Tutoyer un dictateur, tel est le pari osé d’Eugène tout au long de son dernier ouvrage. Stratégie gagnante, puisque le lecteur se trouve rapidement captivé par l’écriture de l’auteur suisse d’origine roumaine. L’ironie qui émaille le texte fait de ce récit une aventure mordante, au gré des étapes d’une reconstruction personnelle. S’adressant à Ceausescu, le prenant à partie, Eugène passe au crible les premières années de sa vie et nous fait partager son arrivée dans notre petit pays montagneux. Posant un regard extérieur sur les graves événements qui se sont déroulés durant son enfance en Roumanie, il éclaire un pan de l’histoire européenne grâce à son histoire personnelle, faisant preuve d’une lucidité toute particulière vis-à-vis d’une Roumanie sous le joug d’un soi-disant «génie des Carpates». L’apostrophe se fait parfois acide, incisive: «Dis-moi, Nicolae, en voyant ces enfants s’agenouiller pour former le mot “Libertate”, un frisson de honte parcourait-il ton échine?» Mais jusqu’ici le lecteur n’a fait qu’effleurer la relation entre Eugène et son lieu de naissance. D’observateur éloigné, l’auteur ressent rapidement le besoin, contre toute logique, de retourner dans le pays qu’il a fui.
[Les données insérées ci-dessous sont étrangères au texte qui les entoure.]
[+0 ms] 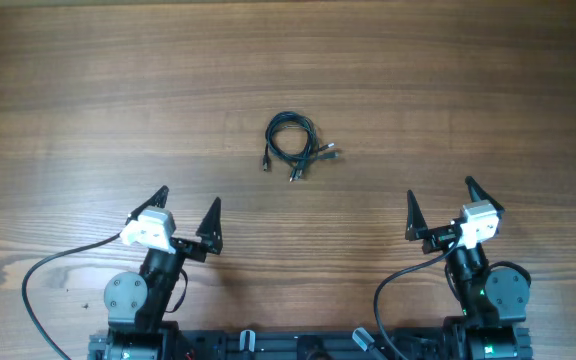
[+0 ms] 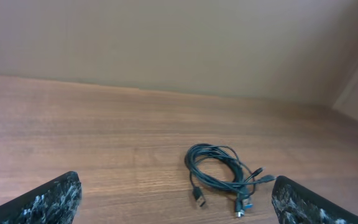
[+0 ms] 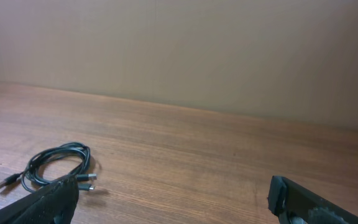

L’ouvrage prend alors un virage, gagnant encore en profondeur lorsque s’ouvre la question – déjà traitée par Eugène dans d’autres textes – de ses origines composites. C’est durant ce voyage qu’il observe à la fois la misère du peuple et la décadence du régime. Sa plume devient acerbe, ses observations se précisent jusqu’au procès et à l’exécution du dictateur et de son épouse, narrés à la manière d’une pièce de théâtre. Leur mort ne signe toutefois pas la fin du récit. Après une ellipse de plusieurs années, la lettre entame un dernier volet – peut-être le plus important pour son auteur. Lors d’une discussion avec sa mère, la relation avec «son» dictateur prend soudain une tournure plus intime. Pourtant fusillé depuis longtemps, Ceausescu s’immisce une nouvelle fois dans la vie d’Eugène en raison d’une «vérité embarrassante». Une dette les lie. S’efforçant de l’explorer et de la regarder en face, la lettre interroge alors avec émotion sur son propre projet et questionne la construction d’une identité, la manière de raconter l’Histoire et les possibilités de garder vivante la mémoire d’un personnage odieux sans toutefois le glorifier.